* _Brief_: Only the pictures are to be left out; the listing itself is repeated exactly.

* _Provided material_:
==========
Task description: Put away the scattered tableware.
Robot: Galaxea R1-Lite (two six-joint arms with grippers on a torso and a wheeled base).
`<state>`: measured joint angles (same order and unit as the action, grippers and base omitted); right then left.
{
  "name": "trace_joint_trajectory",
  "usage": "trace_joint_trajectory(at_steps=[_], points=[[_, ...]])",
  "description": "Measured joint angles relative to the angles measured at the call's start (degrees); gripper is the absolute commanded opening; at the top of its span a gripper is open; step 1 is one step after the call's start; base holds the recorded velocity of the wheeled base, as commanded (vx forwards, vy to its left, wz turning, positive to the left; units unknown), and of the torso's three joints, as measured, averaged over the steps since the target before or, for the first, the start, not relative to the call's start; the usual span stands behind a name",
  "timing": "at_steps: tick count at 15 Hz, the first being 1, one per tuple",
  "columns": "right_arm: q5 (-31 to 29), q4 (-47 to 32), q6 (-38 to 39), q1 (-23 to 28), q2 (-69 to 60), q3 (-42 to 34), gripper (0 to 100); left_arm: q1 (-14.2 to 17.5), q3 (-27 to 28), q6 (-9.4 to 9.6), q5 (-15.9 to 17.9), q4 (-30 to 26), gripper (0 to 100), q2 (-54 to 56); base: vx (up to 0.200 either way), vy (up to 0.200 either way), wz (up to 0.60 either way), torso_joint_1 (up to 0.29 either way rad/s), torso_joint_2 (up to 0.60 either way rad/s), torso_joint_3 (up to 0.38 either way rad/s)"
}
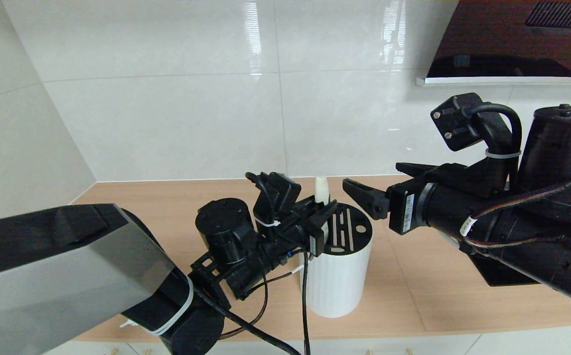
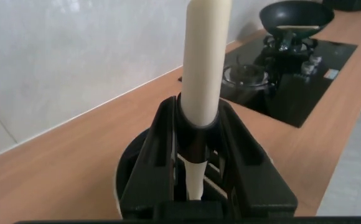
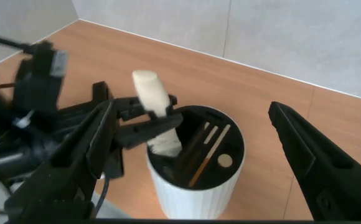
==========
* _Exercise result_:
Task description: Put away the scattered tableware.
Robot: Galaxea R1-Lite (two six-joint arms with grippers on a torso and a wheeled base).
`<state>`: measured joint angles (same order and unit as the action, grippers and base omitted); right then left.
{
  "name": "trace_joint_trajectory",
  "usage": "trace_joint_trajectory(at_steps=[_], points=[[_, ...]])",
  "description": "Measured joint angles relative to the angles measured at the call's start (degrees); gripper is the absolute commanded opening; at the top of its span a gripper is open; step 1 is one step after the call's start; base holds the recorded velocity of the wheeled base, as commanded (vx forwards, vy to its left, wz turning, positive to the left; units unknown), and of the torso's three joints, as measured, averaged over the steps since the target before or, for the first, the start, not relative to the call's start; the usual span stands behind a name",
  "timing": "at_steps: tick count at 15 Hz, the first being 1, one per tuple",
  "columns": "right_arm: q5 (-31 to 29), q4 (-47 to 32), q6 (-38 to 39), q1 (-23 to 28), q2 (-69 to 60), q3 (-42 to 34), gripper (0 to 100); left_arm: q1 (-14.2 to 17.5), q3 (-27 to 28), q6 (-9.4 to 9.6), q5 (-15.9 to 17.9), q4 (-30 to 26), gripper (0 to 100), q2 (-54 to 56); base: vx (up to 0.200 either way), vy (up to 0.200 either way), wz (up to 0.60 either way), torso_joint_1 (up to 0.29 either way rad/s), torso_joint_2 (up to 0.60 either way rad/s), torso_joint_3 (up to 0.38 either way rad/s)"
}

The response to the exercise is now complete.